The other tables were empty. A glance passed between the
American and the Topknots. She gave a foreign little shrug;
they waved an
..
understanding biscuit. But he saw nothing.
Now he was still, now from his eyes you saw he listened.
"Hoo-e-zip-zoo-oo!" sounded the lift. The iron cage clanged
open. Light dragging steps sounded across the hall, coming
towards him. A hand, like a leaf, fell on his shoulder. A soft
voice said: "Let's go and sit over there -- where we can see
the drive. The trees are so lovely." And he moved forward
with the hand still on his shoulder, and the light, dragging steps
beside his. He pulled out a chair and she sank into it, slowly,
leaning her head against the back, her arms falling along the
sides.
"Won't you bring the other up closer? It's such miles away."
But he did not move.
"Where's your shawl?" he asked.
"Oh!" She gave a little groan of dismay. "How silly I
am, I've left it upstairs on the bed. Never mind. Please don't
go for it. I shan't want it, I know I shan't."
"You'd better have it." And he turned and swiftly crossed
the veranda into the dim hall with its scarlet plush and gilt
furniture -- conjuror's furniture -- its Notice of Services at the
English Church, its green baize board with the unclaimed letters
climbing the black lattice, huge "Presentation" clock that struck
the hours at the half-hours, bundles of sticks and umbrellas and
sunshades in the clasp of a brown wooden bear, past the two
crippled palms, two ancient beggars at the foot of the staircase,
up the marble stairs three at a time, past the life-size group on
the landing of two stout peasant children with their marble
pinnies full of marble grapes, and along the corridor, with its
piled-up wreckage of old tin boxes, leather trunks, canvas hold-alls,
to their room.
The servant girl was in their room, singing loudly while she
emptied soapy water into a pail. The windows were open wide,
the shutters put back, and the light glared in. She had thrown
the carpets and the big white pillows over the balcony rails;
the nets were looped up from the beds; on the writing-table
there stood a pan of fluff and match-ends. When she saw him
her small, impudent eyes snapped and her singing changed to
humming. But he gave no sign. His eyes searched the glaring
room. Where the devil was the shawl!
"V_o_u_s_ d_e_s_i_r_e_z_, m_o_n_s_i_e_u_r_?" mocked the servant girl.
..
No answer. He had seen it. He strode across the room,
grabbed the grey cobweb and went out, banging the door. The
servant girl's voice at its loudest and shrillest followed him
along the corridor.
"Oh, there you are. What happened? What kept you?
The tea's here, you see. I've just sent Antonio off for the hot
water. Isn't it extraordinary? I must have told him about it
sixty times at least, and still he doesn't bring it. Thank you.
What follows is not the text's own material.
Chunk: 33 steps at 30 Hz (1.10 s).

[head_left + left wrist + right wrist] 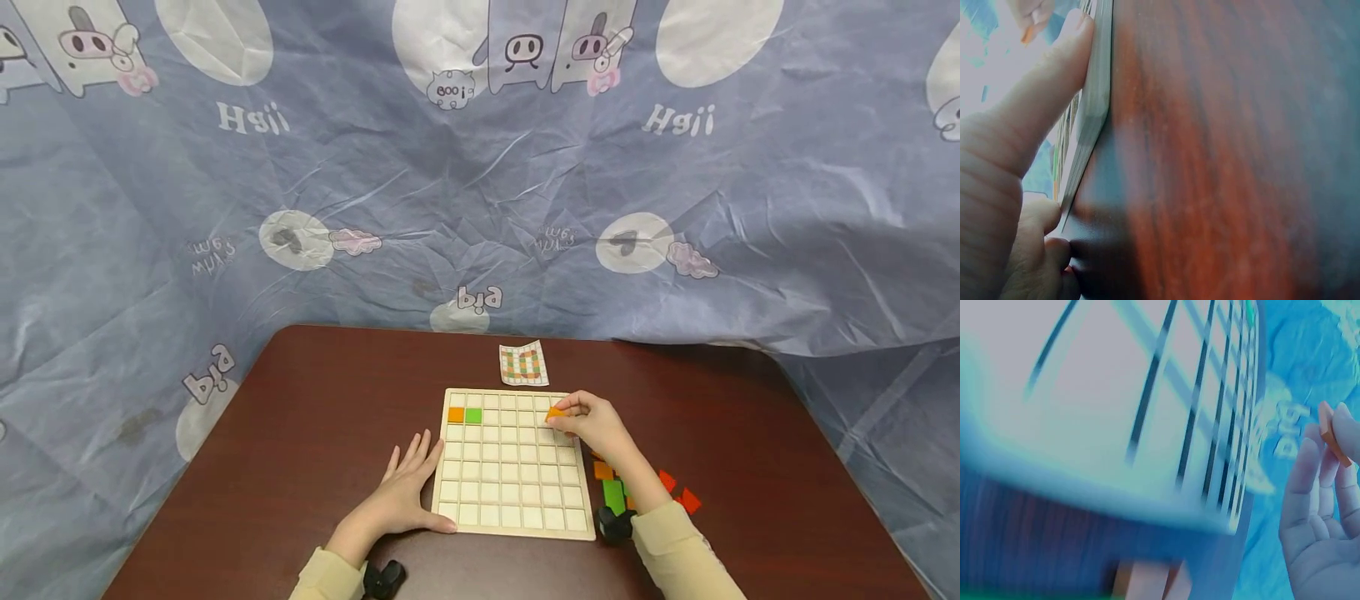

That's very nice. One does just feel the air when one bends
forward."
"Thanks." He took his tea and sat down in the other chair.
"No, nothing to eat."
"Oh do! Just one, you had so little at lunch and it's hours
before dinner."
Her shawl dropped off as she bent forward to hand him the
biscuits. He took one and put it in his saucer.
"Oh, those trees along the drive," she cried. "I could look
at them for ever. They are like the most exquisite huge ferns.
And you see that one with the grey-silver bark and the clusters
of cream-coloured flowers, I pulled down a head of them
yesterday to smell, and the scent" -- she shut her eyes at the
memory and her voice thinned away, faint, airy -- "was like
freshly ground nutmegs." A little pause. She turned to him
and smiled. "You do know what nutmegs smell like -- do
you, Robert?"
And he smiled back at her. "Now how am I going to prove
to you that I do?"
Back came Antonio with not only the hot water -- with
letters on a salver and three rolls of paper.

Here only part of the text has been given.